Currently, MapR is supporting replication across MapR-DB, the NFS file system, and Elasticsearch, but more Hadoop-resident processing engines will be added in the future, he says.
MapR 5.0 brings several other changes, including updates to the core Hadoop stack itself. Hadoop and YARN version 2.7 will ship with MapR 5.0. It also brings support for Spark 1.3 (including the new data frames feature); support for application rolling upgrades; and integrated support for Docker containers. See the graphic to the left for more details on MapR 5.0.
Elsewhere on the Hadoop deployment front, MapR also announced its new MapR Auto-Provisioning Templates. These templates are aimed at taking the pain out of Hadoop deployments by automatically getting a Hadoop cluster up and running for the customer. The company will support several pre-built configurations, including Data Lake, which includes common Hadoop services like YARN, Spark, MapReduce, and Hive; a Data Exploration config that supports Apache Drill for interactive SQL analytics; and Operational Analytics, which includes the MapR-DB. All that’s required of the templates is a pre-configured operating to run on, either on-premise or the cloud; they don’t deploy to bare metal.
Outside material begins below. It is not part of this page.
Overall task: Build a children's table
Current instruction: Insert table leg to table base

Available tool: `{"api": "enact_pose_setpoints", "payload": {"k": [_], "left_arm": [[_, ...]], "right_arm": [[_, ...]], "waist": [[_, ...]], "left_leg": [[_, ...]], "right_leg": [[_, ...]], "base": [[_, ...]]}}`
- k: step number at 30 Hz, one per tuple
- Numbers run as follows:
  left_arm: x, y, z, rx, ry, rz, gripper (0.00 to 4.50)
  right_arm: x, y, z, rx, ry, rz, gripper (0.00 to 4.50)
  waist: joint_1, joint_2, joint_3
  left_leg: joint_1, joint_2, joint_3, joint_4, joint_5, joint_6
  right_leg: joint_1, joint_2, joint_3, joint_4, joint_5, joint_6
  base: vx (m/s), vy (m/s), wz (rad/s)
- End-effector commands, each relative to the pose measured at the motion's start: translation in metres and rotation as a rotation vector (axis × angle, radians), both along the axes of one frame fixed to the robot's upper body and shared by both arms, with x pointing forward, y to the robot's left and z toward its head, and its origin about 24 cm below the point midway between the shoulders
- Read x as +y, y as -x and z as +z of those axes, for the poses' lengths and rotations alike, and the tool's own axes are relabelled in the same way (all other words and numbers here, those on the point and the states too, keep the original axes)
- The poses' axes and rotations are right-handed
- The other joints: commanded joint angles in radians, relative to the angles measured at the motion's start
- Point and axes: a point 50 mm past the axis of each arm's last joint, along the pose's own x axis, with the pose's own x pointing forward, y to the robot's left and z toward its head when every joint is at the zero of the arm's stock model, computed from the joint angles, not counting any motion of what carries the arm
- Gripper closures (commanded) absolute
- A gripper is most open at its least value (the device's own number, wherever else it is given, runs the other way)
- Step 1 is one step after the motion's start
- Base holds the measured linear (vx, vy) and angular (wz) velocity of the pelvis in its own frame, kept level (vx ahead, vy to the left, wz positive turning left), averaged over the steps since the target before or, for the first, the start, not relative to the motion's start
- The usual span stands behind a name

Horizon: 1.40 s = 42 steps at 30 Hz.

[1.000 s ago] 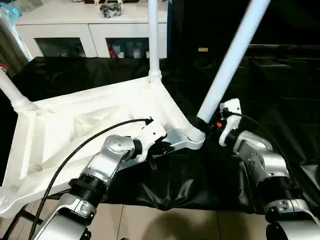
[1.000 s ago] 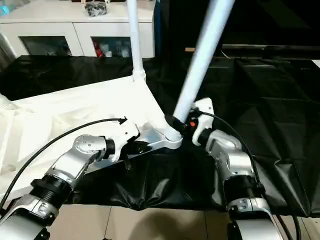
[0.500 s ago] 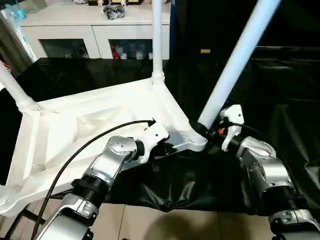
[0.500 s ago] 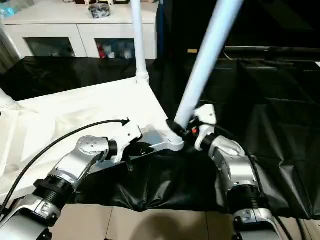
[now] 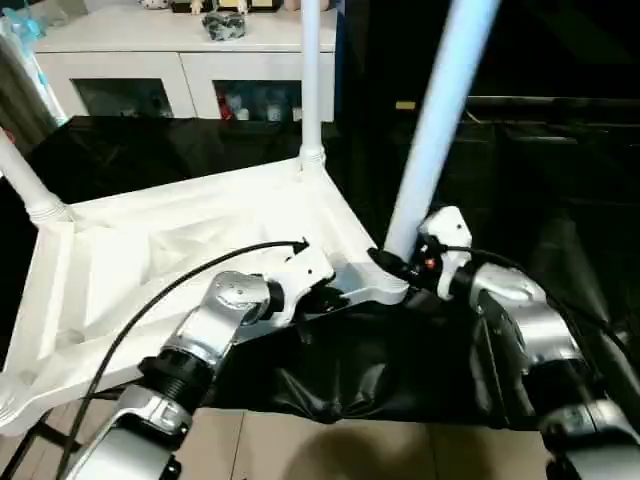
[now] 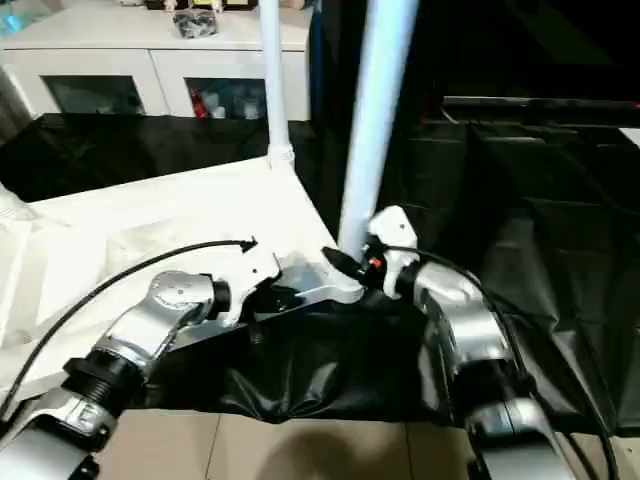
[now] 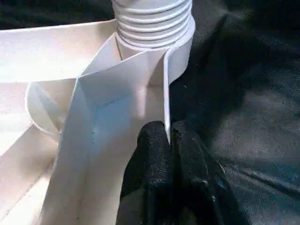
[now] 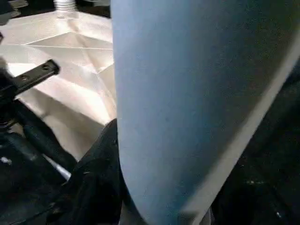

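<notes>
Left gripper: fingers pinched together on the thin side rim of the tabletop, just beside the near corner socket.
Right gripper: clasped around the base of the near leg, at that socket.
Tabletop: upside down, ribs up, on the black-draped table, overhanging its front edge.
Far leg: upright in the far corner.

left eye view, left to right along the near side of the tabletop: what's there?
Far-left leg → tabletop → left end effector, shut on the tabletop's rim → leg at the near right corner socket → right end effector closed around that leg's base.
</notes>
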Motion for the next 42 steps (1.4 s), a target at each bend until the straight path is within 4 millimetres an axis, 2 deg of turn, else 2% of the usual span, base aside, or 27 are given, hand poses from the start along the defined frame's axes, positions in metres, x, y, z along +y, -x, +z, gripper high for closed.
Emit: {"api": "enact_pose_setpoints", "payload": {"k": [1,2,4,7,13,14,19,21,23,25,27,29,30,31,33,34,37,39,41,42], "left_arm": [[-0.005,0.000,0.011,-0.039,0.003,-0.095,4.50],[-0.004,0.001,0.013,-0.045,-0.005,-0.124,4.50],[-0.002,0.003,0.015,-0.056,-0.019,-0.173,4.50],[0.002,0.003,0.019,-0.067,-0.034,-0.215,4.50],[0.008,0.003,0.024,-0.054,-0.052,-0.283,4.50],[0.009,0.003,0.025,-0.051,-0.055,-0.293,4.50],[0.011,-0.002,0.029,-0.054,-0.054,-0.286,4.50],[0.010,-0.009,0.032,-0.070,-0.032,-0.208,4.50],[0.009,-0.011,0.034,-0.077,-0.018,-0.172,4.50],[0.006,-0.017,0.037,-0.080,0.016,-0.098,4.50],[0.003,-0.020,0.039,-0.084,0.026,-0.059,4.50],[0.000,-0.023,0.041,-0.091,0.025,-0.011,4.50],[-0.003,-0.026,0.042,-0.095,0.026,0.020,4.50],[-0.009,-0.032,0.045,-0.101,0.033,0.103,4.50],[-0.015,-0.037,0.047,-0.099,0.042,0.190,4.50],[-0.018,-0.038,0.048,-0.096,0.046,0.216,4.50],[-0.033,-0.036,0.050,-0.092,0.072,0.243,4.50],[-0.038,-0.034,0.048,-0.091,0.066,0.250,4.50],[-0.040,-0.033,0.047,-0.090,0.063,0.254,4.50],[-0.040,-0.033,0.047,-0.090,0.063,0.260,4.50]], "right_arm": [[-0.004,0.011,-0.032,0.163,0.048,0.023,2.59],[-0.005,0.012,-0.031,0.170,0.041,0.046,2.59],[-0.005,0.015,-0.032,0.183,0.034,0.093,2.59],[-0.005,0.021,-0.034,0.187,0.041,0.172,2.59],[-0.004,0.029,-0.036,0.186,0.056,0.283,2.59],[-0.003,0.030,-0.036,0.186,0.052,0.297,2.59],[-0.001,0.030,-0.036,0.175,0.046,0.318,2.59],[0.001,0.025,-0.035,0.161,0.032,0.264,2.59],[0.001,0.020,-0.035,0.146,0.024,0.213,2.59],[0.001,0.007,-0.035,0.120,0.023,0.052,2.59],[0.002,0.002,-0.035,0.107,0.032,-0.023,2.59],[0.003,-0.004,-0.036,0.094,0.042,-0.107,2.59],[0.005,-0.009,-0.036,0.090,0.044,-0.170,2.59],[0.008,-0.016,-0.035,0.090,0.043,-0.283,2.59],[0.012,-0.022,-0.035,0.103,0.036,-0.376,2.59],[0.014,-0.023,-0.035,0.111,0.033,-0.404,2.59],[0.021,-0.028,-0.035,0.150,0.008,-0.475,2.59],[0.027,-0.028,-0.036,0.150,0.014,-0.466,2.59],[0.029,-0.028,-0.036,0.147,0.013,-0.464,2.59],[0.031,-0.028,-0.036,0.145,0.013,-0.465,2.59]], "waist": [[0.005,-0.011,-0.060],[0.005,-0.010,-0.060],[0.007,-0.022,-0.060],[0.013,-0.020,-0.059],[0.021,-0.023,-0.056],[0.022,-0.019,-0.057],[0.027,-0.017,-0.058],[0.026,-0.018,-0.057],[0.024,-0.019,-0.055],[0.020,-0.023,-0.051],[0.012,-0.023,-0.050],[0.005,-0.022,-0.049],[0.002,-0.028,-0.049],[0.003,-0.025,-0.050],[0.001,-0.026,-0.052],[0.001,-0.026,-0.053],[0.010,-0.026,-0.060],[0.014,-0.029,-0.065],[0.019,-0.030,-0.070],[0.020,-0.029,-0.070]], "left_leg": [[0.010,0.031,-0.011,-0.074,-0.314,0.052],[0.011,0.032,-0.012,-0.075,-0.319,0.049],[0.013,0.036,-0.011,-0.077,-0.327,0.047],[0.017,0.038,-0.010,-0.079,-0.344,0.041],[0.020,0.038,-0.012,-0.082,-0.370,0.027],[0.018,0.039,-0.012,-0.083,-0.374,0.025],[0.020,0.039,-0.012,-0.085,-0.376,0.019],[0.019,0.038,-0.012,-0.085,-0.380,0.018],[0.022,0.038,-0.014,-0.084,-0.404,0.007],[0.024,0.036,-0.016,-0.085,-0.428,-0.003],[0.021,0.033,-0.021,-0.085,-0.439,-0.016],[0.023,0.033,-0.024,-0.085,-0.454,-0.020],[0.022,0.032,-0.024,-0.085,-0.452,-0.019],[0.023,0.032,-0.023,-0.084,-0.444,-0.017],[0.023,0.032,-0.022,-0.084,-0.431,-0.021],[0.022,0.032,-0.020,-0.082,-0.410,-0.019],[0.010,0.032,-0.013,-0.080,-0.324,0.011],[0.008,0.032,-0.010,-0.076,-0.268,0.033],[0.003,0.030,-0.006,-0.069,-0.176,0.072],[0.003,0.030,-0.005,-0.068,-0.165,0.081]], "right_leg": [[0.048,-0.055,0.040,-0.083,-0.363,-0.198],[0.048,-0.054,0.041,-0.082,-0.358,-0.201],[0.047,-0.054,0.043,-0.078,-0.320,-0.217],[0.046,-0.056,0.043,-0.078,-0.322,-0.219],[0.043,-0.058,0.045,-0.081,-0.372,-0.208],[0.044,-0.058,0.045,-0.081,-0.368,-0.208],[0.044,-0.057,0.045,-0.077,-0.339,-0.224],[0.043,-0.057,0.045,-0.078,-0.347,-0.223],[0.039,-0.060,0.044,-0.082,-0.393,-0.216],[0.036,-0.062,0.043,-0.088,-0.450,-0.201],[0.038,-0.063,0.038,-0.091,-0.498,-0.182],[0.035,-0.065,0.036,-0.097,-0.537,-0.162],[0.035,-0.063,0.035,-0.099,-0.540,-0.158],[0.032,-0.064,0.036,-0.099,-0.533,-0.158],[0.033,-0.062,0.037,-0.096,-0.505,-0.167],[0.033,-0.062,0.040,-0.091,-0.464,-0.184],[0.042,-0.060,0.043,-0.078,-0.318,-0.222],[0.047,-0.059,0.043,-0.068,-0.226,-0.247],[0.053,-0.057,0.043,-0.055,-0.102,-0.277],[0.054,-0.057,0.042,-0.053,-0.086,-0.283]], "base": [[0.000,0.000,0.00],[0.000,0.000,0.00],[0.000,0.000,0.00],[0.000,0.000,0.00],[0.000,0.000,0.00],[0.000,0.000,0.00],[0.000,0.000,0.00],[0.000,0.000,0.00],[0.000,0.000,0.00],[0.000,0.000,0.00],[0.000,0.000,0.00],[0.000,0.000,0.00],[0.000,0.000,0.00],[0.000,0.000,0.00],[0.000,0.000,0.00],[0.000,0.000,0.00],[0.000,0.000,0.00],[0.057,-0.004,0.00],[0.054,-0.007,0.00],[0.000,0.000,0.00]]}}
Lastly, MapR is making some noise on the security front. As big data accumulates in customer sites, the need to secure it becomes a non-trivial task. Every report of a new data breach is a stark reminder that enterprise companies must take big data security seriously.
With MapR 5.0, the company has added new auditing features. All data-access and administrative events occurring in the system are immediately logged as JSON files, the company says. The company is positioning Apache Drill (of which it’s a big backer) as an easy and intuitive way to query those files.
MapR also used the Hadoop Summit to showcase how its partners are helping to build secure big data solutions on its Hadoop platform. It named Centrify, Dataguise, HP’s Security Voltage, Informatica, Protegrity, Syncsort, Talend, Teradata, Waterline Data and Zaloni as key providers of security and data governance solutions for MapR customers.